● Exercise prompt:
In the records below, find the line with "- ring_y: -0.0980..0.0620" and the line with "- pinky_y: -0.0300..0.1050"; return exactly those lines and every line between them.

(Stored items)
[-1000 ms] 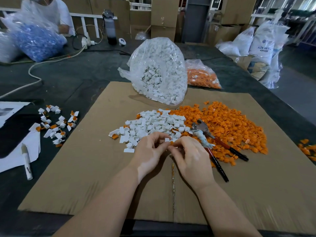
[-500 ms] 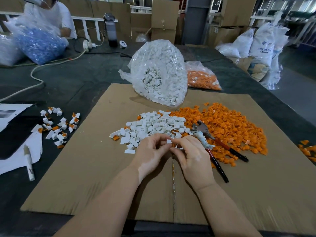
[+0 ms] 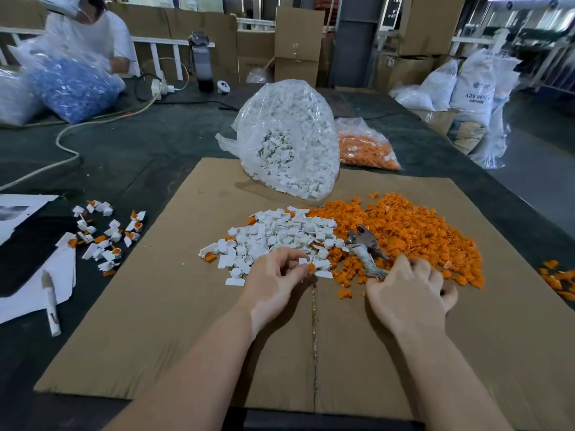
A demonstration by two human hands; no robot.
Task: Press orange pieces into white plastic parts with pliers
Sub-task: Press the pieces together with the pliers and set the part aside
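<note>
White part point(image 3: 303, 261) with orange piece point(image 3: 312, 268) pinched in left fingers point(image 3: 292, 273); right fingers point(image 3: 418, 269) curled over pliers point(image 3: 365, 244).

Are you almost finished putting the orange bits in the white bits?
Not nearly. A small batch of finished parts lies off the cardboard. The left hand pinches one white part with an orange piece; the right hand covers the pliers handles. Big loose piles and full bags remain.

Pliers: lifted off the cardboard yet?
No, the pliers lie on the orange pieces, with the right hand closing over their handles.
</note>
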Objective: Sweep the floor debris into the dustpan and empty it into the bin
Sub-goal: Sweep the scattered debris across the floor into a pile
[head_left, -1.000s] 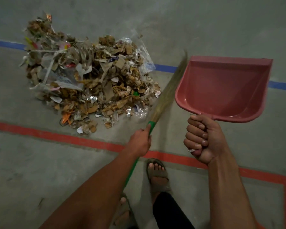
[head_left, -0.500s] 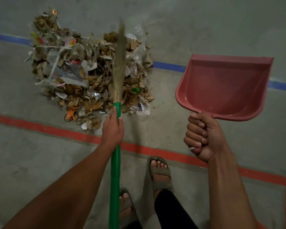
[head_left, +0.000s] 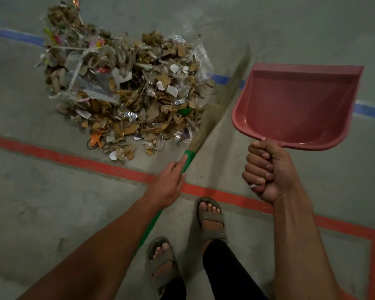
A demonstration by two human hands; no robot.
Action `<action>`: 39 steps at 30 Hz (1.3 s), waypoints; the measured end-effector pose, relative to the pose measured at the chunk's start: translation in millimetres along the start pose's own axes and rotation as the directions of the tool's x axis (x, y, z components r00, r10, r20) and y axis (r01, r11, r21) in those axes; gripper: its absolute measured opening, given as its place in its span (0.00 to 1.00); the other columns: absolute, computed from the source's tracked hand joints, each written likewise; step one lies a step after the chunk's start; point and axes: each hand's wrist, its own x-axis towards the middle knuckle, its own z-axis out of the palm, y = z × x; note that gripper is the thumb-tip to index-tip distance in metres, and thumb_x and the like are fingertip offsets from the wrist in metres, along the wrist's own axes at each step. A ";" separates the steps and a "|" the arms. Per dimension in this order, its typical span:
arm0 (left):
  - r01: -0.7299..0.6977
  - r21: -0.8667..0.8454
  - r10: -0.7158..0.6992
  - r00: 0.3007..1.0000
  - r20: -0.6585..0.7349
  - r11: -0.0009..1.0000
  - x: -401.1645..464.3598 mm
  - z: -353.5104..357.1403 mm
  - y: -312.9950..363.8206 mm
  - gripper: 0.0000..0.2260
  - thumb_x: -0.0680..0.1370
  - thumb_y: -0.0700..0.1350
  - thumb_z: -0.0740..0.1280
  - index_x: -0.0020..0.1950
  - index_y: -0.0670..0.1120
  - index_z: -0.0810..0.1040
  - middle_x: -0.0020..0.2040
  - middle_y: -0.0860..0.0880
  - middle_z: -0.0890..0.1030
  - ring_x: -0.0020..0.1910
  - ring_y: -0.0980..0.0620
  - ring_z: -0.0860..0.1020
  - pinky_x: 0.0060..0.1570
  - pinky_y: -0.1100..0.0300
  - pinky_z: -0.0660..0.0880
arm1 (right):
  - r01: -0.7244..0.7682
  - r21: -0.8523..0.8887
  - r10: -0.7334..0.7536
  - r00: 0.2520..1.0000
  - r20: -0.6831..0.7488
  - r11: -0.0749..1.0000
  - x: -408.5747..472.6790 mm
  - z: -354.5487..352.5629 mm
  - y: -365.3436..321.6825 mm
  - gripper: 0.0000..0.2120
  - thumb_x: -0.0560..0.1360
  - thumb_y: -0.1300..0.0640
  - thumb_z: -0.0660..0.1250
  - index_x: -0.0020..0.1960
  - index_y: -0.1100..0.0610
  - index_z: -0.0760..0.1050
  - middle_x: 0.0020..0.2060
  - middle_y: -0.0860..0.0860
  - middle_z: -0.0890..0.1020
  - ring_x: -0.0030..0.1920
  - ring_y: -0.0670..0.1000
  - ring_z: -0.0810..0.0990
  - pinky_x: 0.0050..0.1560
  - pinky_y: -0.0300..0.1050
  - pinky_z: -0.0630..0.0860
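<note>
Up front, pink dustpan (head_left: 299, 105) — empty; debris pile (head_left: 126, 92) — cardboard scraps

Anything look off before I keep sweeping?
Only that the dustpan is empty and held off the floor in the right hand, right of the debris pile. Broom and left hand look normal.

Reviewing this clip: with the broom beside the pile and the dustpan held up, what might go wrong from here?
1. The dustpan is held up in the right hand, well off to the side of the debris pile; sweeping now would likely scatter scraps across the floor rather than into it.
2. The pile holds light plastic film and paper, which the broom in the left hand may flick about.
3. No bin is in view.
</note>
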 end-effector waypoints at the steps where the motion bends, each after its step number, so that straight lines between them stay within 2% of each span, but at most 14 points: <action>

● Completed task:
  - ring_y: -0.0980..0.0620
  - ring_z: -0.0860..0.1020
  - pinky_x: 0.0060..0.1570
  - pinky_y: -0.1100..0.0300
  - pinky_z: -0.0660..0.0880
arm1 (right):
  - r01: -0.7244..0.7682
  - r21: -0.8523..0.8887
  - r10: -0.7334..0.7536
  - r00: 0.2520..1.0000
  - r20: -0.6831..0.7488
  - r11: -0.0749..1.0000
  - x: -408.5747..472.6790 mm
  - z: -354.5487..352.5629 mm
  - y: -365.3436..321.6825 mm
  - gripper: 0.0000..0.2120
  - thumb_x: -0.0560..0.1360
  - thumb_y: -0.1300..0.0640
  - thumb_z: -0.0660..0.1250
  - index_x: -0.0020..0.1960
  - index_y: -0.1100..0.0610
  - index_z: -0.0760..0.1050
  - middle_x: 0.0020..0.2060
  - middle_y: -0.0860..0.0860
  - middle_z: -0.0890..0.1020
  - ring_x: -0.0030..0.1920
  - ring_y: -0.0670..0.1000
  - ring_z: -0.0810..0.0990
  - pinky_x: 0.0050..0.1560
  - pinky_y: -0.0300..0.1050

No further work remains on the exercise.